* _Work item_
Give back all of the records exactly.

* _Available records_
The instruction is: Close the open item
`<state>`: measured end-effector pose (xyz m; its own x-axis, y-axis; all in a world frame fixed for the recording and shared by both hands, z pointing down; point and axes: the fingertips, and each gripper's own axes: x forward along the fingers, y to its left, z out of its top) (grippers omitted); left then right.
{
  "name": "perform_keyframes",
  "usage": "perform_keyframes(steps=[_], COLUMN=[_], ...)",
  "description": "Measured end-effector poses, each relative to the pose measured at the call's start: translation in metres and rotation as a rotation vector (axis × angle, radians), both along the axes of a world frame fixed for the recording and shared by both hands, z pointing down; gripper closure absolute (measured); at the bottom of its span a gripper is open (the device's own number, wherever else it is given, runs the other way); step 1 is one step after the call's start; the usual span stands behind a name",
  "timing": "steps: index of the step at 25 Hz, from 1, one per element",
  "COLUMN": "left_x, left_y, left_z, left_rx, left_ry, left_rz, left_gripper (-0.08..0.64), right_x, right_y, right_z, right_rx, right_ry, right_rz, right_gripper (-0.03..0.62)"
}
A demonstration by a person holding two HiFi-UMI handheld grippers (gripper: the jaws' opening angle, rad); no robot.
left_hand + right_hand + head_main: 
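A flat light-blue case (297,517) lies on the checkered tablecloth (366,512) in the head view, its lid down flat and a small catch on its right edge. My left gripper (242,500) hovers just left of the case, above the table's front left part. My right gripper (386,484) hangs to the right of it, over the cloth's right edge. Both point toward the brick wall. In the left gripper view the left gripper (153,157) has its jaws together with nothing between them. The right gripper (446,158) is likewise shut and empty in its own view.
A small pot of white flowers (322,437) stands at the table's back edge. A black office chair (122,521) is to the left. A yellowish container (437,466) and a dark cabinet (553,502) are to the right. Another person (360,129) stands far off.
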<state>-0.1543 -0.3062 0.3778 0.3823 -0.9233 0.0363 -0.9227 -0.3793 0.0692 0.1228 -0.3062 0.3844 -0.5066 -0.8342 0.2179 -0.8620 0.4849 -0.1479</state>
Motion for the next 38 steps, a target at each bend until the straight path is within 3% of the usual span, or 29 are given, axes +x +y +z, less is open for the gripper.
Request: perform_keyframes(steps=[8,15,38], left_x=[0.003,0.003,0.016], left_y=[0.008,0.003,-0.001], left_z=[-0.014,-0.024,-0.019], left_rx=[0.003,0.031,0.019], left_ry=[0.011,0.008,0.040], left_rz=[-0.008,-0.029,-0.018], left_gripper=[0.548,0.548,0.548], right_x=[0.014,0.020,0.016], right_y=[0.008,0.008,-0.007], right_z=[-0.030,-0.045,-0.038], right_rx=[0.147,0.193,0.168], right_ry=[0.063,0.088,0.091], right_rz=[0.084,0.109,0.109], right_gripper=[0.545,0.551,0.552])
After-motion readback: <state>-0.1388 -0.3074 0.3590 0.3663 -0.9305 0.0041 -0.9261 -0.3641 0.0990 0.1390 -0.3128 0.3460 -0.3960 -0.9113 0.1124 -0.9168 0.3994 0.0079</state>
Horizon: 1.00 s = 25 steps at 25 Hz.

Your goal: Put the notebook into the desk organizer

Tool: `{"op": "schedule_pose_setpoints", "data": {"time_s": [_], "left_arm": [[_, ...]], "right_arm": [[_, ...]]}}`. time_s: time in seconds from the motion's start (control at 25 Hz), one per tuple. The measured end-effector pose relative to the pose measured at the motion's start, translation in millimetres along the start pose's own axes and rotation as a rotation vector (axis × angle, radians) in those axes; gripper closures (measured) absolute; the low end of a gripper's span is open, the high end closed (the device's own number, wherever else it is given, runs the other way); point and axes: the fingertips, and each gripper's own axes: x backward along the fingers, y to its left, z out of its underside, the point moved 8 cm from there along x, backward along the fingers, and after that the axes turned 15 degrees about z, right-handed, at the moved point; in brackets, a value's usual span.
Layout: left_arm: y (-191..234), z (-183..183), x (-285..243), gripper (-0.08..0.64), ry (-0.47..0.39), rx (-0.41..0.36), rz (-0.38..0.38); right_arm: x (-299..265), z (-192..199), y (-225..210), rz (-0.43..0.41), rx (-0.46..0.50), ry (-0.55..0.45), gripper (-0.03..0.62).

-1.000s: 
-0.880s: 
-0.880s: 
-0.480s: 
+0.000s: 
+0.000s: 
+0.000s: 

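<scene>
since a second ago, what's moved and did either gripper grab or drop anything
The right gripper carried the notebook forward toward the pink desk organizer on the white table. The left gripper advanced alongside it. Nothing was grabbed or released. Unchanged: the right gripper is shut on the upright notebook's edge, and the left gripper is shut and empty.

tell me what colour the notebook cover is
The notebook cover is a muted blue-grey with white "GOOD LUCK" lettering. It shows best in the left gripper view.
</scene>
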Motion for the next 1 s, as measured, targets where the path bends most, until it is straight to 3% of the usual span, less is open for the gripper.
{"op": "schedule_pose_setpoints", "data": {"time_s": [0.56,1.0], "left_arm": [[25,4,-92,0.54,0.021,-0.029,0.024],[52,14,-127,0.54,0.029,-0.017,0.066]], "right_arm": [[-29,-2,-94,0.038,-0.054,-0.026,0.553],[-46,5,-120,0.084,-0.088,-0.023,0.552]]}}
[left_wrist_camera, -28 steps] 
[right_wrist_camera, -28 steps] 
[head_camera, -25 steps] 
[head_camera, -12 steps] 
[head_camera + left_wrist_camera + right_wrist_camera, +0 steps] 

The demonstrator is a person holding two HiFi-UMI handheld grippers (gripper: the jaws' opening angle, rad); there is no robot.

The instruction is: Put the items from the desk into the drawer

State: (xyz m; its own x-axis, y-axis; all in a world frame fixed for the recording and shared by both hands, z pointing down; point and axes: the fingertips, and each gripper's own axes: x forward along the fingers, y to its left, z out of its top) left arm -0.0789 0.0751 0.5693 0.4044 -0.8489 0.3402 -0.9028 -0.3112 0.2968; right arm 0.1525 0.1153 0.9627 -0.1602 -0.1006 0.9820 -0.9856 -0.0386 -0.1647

* _Expected answer_
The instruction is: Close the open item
`<state>`: measured end-effector pose (xyz m; its own x-axis, y-axis; all in a world frame fixed for the recording and shared by both hands, z pointing down; point and axes: the fingertips, and each gripper's own axes: x forward along the fingers, y to its left, z out of its top) (grippers omitted); left then right.
{
  "name": "perform_keyframes",
  "usage": "perform_keyframes(steps=[_], COLUMN=[_], ...)",
  "description": "Measured end-effector poses, each relative to the pose measured at the call's start: translation in metres and rotation as a rotation vector (axis × angle, radians), both along the axes of a world frame fixed for the recording and shared by both hands, z pointing down; gripper closure absolute (measured); at the bottom of its span a gripper is open (the device's own number, wherever else it is given, runs the other way); step 1 is one step after the call's start; the usual span stands behind a name",
  "timing": "steps: index of the step at 25 Hz, from 1, one per element",
  "COLUMN": "left_x, left_y, left_z, left_rx, left_ry, left_rz, left_gripper (-0.08..0.64), right_x, right_y, right_z, right_rx, right_ry, right_rz, right_gripper (-0.03..0.62)"
}
A demonstration by a person holding two HiFi-UMI handheld grippers (gripper: the jaws' opening angle, rad); no robot.
left_hand + right_hand + head_main: 
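A flat light-blue case (297,517) lies on the checkered tablecloth (366,512) in the head view, its lid down flat and a small catch on its right edge. My left gripper (242,500) hovers just left of the case, above the table's front left part. My right gripper (386,484) hangs to the right of it, over the cloth's right edge. Both point toward the brick wall. In the left gripper view the left gripper (153,157) has its jaws together with nothing between them. The right gripper (446,158) is likewise shut and empty in its own view.
A small pot of white flowers (322,437) stands at the table's back edge. A black office chair (122,521) is to the left. A yellowish container (437,466) and a dark cabinet (553,502) are to the right. Another person (360,129) stands far off.
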<state>-0.1543 -0.3062 0.3778 0.3823 -0.9233 0.0363 -0.9227 -0.3793 0.0692 0.1228 -0.3062 0.3844 -0.5066 -0.8342 0.2179 -0.8620 0.4849 -0.1479</state>
Motion for the next 38 steps, a target at each bend until the straight path is within 3% of the usual span, or 29 are given, axes +x +y +z, less is open for the gripper.
Request: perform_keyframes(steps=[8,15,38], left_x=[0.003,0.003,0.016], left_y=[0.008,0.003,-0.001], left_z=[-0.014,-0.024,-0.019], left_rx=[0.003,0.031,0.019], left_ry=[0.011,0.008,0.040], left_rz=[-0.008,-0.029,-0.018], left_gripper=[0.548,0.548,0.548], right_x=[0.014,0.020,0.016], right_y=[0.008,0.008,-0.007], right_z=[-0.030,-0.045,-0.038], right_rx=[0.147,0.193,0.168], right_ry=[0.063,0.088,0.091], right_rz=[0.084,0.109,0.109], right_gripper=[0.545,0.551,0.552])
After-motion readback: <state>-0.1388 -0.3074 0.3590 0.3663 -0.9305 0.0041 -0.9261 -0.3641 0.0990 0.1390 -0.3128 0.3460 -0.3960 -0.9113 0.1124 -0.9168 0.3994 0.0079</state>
Horizon: 1.00 s = 25 steps at 25 Hz.

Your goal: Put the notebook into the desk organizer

Tool: `{"op": "schedule_pose_setpoints", "data": {"time_s": [_], "left_arm": [[_, ...]], "right_arm": [[_, ...]]}}`. time_s: time in seconds from the motion's start (control at 25 Hz), one per tuple. The measured end-effector pose relative to the pose measured at the motion's start, translation in millimetres along the start pose's own axes and rotation as a rotation vector (axis × angle, radians) in those axes; gripper closures (measured) absolute; the low end of a gripper's span is open, the high end closed (the device's own number, wherever else it is given, runs the other way); point and axes: the fingertips, and each gripper's own axes: x backward along the fingers, y to its left, z out of its underside, the point moved 8 cm from there along x, backward along the fingers, and after that the axes turned 15 degrees about z, right-handed, at the moved point; in brackets, a value's usual span.
Layout: left_arm: y (-191..234), z (-183..183), x (-285..243), gripper (-0.08..0.64), ry (-0.47..0.39), rx (-0.41..0.36), rz (-0.38..0.38); right_arm: x (-299..265), z (-192..199), y (-225..210), rz (-0.43..0.41), rx (-0.46..0.50), ry (-0.55..0.45), gripper (-0.03..0.62).

-1.000s: 
-0.880s: 
-0.880s: 
-0.480s: 
+0.000s: 
+0.000s: 
+0.000s: 

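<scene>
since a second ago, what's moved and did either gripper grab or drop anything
The right gripper carried the notebook forward toward the pink desk organizer on the white table. The left gripper advanced alongside it. Nothing was grabbed or released. Unchanged: the right gripper is shut on the upright notebook's edge, and the left gripper is shut and empty.

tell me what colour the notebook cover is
The notebook cover is a muted blue-grey with white "GOOD LUCK" lettering. It shows best in the left gripper view.
</scene>
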Motion for the next 1 s, as measured, targets where the path bends most, until it is straight to 3% of the usual span, less is open for the gripper.
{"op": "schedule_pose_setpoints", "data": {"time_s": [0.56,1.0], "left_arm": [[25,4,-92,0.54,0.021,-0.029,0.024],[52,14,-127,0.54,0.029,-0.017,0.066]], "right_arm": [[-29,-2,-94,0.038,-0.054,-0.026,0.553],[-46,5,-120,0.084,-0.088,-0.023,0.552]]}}
[left_wrist_camera, -28 steps] 
[right_wrist_camera, -28 steps] 
[head_camera, -25 steps] 
[head_camera, -12 steps] 
[head_camera + left_wrist_camera + right_wrist_camera, +0 steps] 

The demonstrator is a person holding two HiFi-UMI handheld grippers (gripper: the jaws' opening angle, rad); there is no robot.

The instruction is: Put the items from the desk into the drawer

State: (xyz m; its own x-axis, y-axis; all in a world frame fixed for the recording and shared by both hands, z pointing down; point and axes: the fingertips, and each gripper's own axes: x forward along the fingers, y to its left, z out of its top) left arm -0.0789 0.0751 0.5693 0.4044 -0.8489 0.3402 -0.9028 -0.3112 0.2968; right arm 0.1525 0.1153 0.9627 -0.1602 -0.1006 0.9820 -0.9856 -0.0386 -0.1647

That finishes the exercise, with nothing more to add.